» GIVEN RECORDS
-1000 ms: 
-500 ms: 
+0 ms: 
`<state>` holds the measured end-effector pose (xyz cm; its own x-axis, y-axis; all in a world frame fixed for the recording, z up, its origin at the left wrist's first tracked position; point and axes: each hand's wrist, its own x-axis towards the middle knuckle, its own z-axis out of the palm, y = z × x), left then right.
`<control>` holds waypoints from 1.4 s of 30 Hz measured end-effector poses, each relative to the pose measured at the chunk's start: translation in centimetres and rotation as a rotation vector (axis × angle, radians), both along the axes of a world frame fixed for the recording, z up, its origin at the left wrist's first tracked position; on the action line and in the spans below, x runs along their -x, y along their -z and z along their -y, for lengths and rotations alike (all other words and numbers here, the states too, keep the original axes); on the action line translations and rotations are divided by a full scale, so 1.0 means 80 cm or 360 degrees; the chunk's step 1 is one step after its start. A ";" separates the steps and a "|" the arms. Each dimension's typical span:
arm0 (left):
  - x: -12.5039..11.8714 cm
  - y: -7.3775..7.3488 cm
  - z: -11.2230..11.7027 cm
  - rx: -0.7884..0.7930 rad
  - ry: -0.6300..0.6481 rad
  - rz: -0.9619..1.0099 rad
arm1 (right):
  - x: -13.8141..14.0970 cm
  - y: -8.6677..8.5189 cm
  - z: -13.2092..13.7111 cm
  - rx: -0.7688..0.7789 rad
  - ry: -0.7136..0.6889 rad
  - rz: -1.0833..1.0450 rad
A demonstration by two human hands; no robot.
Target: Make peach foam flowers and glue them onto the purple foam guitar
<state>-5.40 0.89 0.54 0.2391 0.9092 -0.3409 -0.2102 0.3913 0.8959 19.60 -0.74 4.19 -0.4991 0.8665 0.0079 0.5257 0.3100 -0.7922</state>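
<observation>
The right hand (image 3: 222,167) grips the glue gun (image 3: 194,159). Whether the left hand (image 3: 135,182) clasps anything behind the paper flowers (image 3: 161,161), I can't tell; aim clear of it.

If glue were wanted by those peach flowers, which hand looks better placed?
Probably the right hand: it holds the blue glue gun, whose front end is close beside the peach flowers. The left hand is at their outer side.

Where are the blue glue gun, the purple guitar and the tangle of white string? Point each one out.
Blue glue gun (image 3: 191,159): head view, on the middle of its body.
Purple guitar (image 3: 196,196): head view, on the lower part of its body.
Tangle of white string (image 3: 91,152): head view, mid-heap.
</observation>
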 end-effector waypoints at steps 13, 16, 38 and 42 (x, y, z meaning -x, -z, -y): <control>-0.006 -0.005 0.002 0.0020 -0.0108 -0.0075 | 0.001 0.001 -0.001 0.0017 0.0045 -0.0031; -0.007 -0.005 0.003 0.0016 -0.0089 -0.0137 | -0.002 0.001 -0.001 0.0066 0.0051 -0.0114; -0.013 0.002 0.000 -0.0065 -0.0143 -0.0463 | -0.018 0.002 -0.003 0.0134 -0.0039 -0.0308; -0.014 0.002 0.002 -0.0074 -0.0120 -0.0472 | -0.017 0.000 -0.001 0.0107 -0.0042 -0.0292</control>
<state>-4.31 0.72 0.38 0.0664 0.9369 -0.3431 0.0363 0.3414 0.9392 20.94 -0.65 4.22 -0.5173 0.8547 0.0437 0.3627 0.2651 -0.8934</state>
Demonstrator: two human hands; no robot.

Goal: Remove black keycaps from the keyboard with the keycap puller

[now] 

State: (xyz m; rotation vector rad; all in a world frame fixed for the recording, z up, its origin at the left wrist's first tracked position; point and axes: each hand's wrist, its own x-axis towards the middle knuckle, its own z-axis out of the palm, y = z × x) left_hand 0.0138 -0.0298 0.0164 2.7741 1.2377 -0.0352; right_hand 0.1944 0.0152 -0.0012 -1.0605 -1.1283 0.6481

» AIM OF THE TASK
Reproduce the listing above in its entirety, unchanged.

» WRITTEN ANSWER
-1000 ms: 
-500 ms: 
+0 ms: 
`<state>` holds the measured end-effector pose (xyz cm; its own x-axis, y-axis; all in a world frame fixed for the recording, z up, its origin at the left wrist's first tracked position; point and axes: each hand's wrist, its own x-axis towards the middle knuckle, its own z-axis out of the palm, y = z × x), left then right.
`<control>` holds waypoints from 1.4 s of 30 Hz measured end-effector poses, each relative to the pose measured at the chunk's start: translation in centimetres and rotation as a rotation vector (axis × angle, radians), both along the axes of a world frame fixed for the recording, z up, its origin at the left wrist's first tracked position; on the action line and in the spans below, x runs along their -x, y along their -z and z along their -y, for lengths and rotations alike (all other words and numbers here, the states too, keep the original axes); on the action line translations and rotations are divided by a full scale, so 1.0 means 80 cm or 360 degrees; the chunk's step 1 is one step after its start. A ";" separates the steps and a "|" the arms. Each dimension's typical span:
arm0 (left):
  - x: -12.5039..11.8714 cm
  - y: -7.3775..7.3488 cm
  - z: -11.2230..11.7027 cm
  - rx: -0.7884..0.7930 rad
  - ry: -0.6300..0.6481 rad
  - rz: -0.9619..1.0099 rad
arm1 (right):
  - x: -13.8141..14.0970 cm
  - y: -8.6677..8.5189 cm
  - z: -13.2092..13.7111 cm
  - rx: -0.7688..0.7789 rad
  - ry: -0.7136..0.6889 rad
  - rz: -1.0833..1.0450 rad
A demonstration by two human hands; no robot.
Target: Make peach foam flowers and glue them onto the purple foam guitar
<state>-5.40 0.89 0.54 0.2391 0.9092 -0.3409 -0.2102 0.3913 0.8959 19.60 -0.74 4.19 -0.4991 0.8665 0.0079 0.5257 0.3100 -0.7922</state>
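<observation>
The right hand (image 3: 222,167) grips the glue gun (image 3: 194,159). Whether the left hand (image 3: 135,182) clasps anything behind the paper flowers (image 3: 161,161), I can't tell; aim clear of it.

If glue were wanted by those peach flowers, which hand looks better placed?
Probably the right hand: it holds the blue glue gun, whose front end is close beside the peach flowers. The left hand is at their outer side.

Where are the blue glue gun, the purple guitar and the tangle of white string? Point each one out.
Blue glue gun (image 3: 191,159): head view, on the middle of its body.
Purple guitar (image 3: 196,196): head view, on the lower part of its body.
Tangle of white string (image 3: 91,152): head view, mid-heap.
</observation>
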 end-effector waypoints at steps 13, 16, 38 and 42 (x, y, z meaning -x, -z, -y): <control>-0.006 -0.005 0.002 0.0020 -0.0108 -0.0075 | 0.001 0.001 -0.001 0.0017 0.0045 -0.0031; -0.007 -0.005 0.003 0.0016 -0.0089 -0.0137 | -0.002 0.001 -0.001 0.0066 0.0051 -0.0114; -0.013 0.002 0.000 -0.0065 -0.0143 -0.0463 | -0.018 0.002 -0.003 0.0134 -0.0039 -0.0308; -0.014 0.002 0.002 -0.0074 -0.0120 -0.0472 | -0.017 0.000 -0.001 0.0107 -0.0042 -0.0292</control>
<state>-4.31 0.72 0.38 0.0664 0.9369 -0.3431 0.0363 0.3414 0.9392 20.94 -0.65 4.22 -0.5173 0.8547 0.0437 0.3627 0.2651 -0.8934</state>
Demonstrator: two human hands; no robot.

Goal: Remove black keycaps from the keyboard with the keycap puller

[now] 

State: (xyz m; rotation vector rad; all in a world frame fixed for the recording, z up, its origin at the left wrist's first tracked position; point and axes: each hand's wrist, its own x-axis towards the middle knuckle, its own z-axis out of the palm, y = z × x) left_hand 0.0138 -0.0298 0.0164 2.7741 1.2377 -0.0352; right_hand 0.1944 0.0152 -0.0012 -1.0605 -1.1283 0.6481

With that, the answer is finished.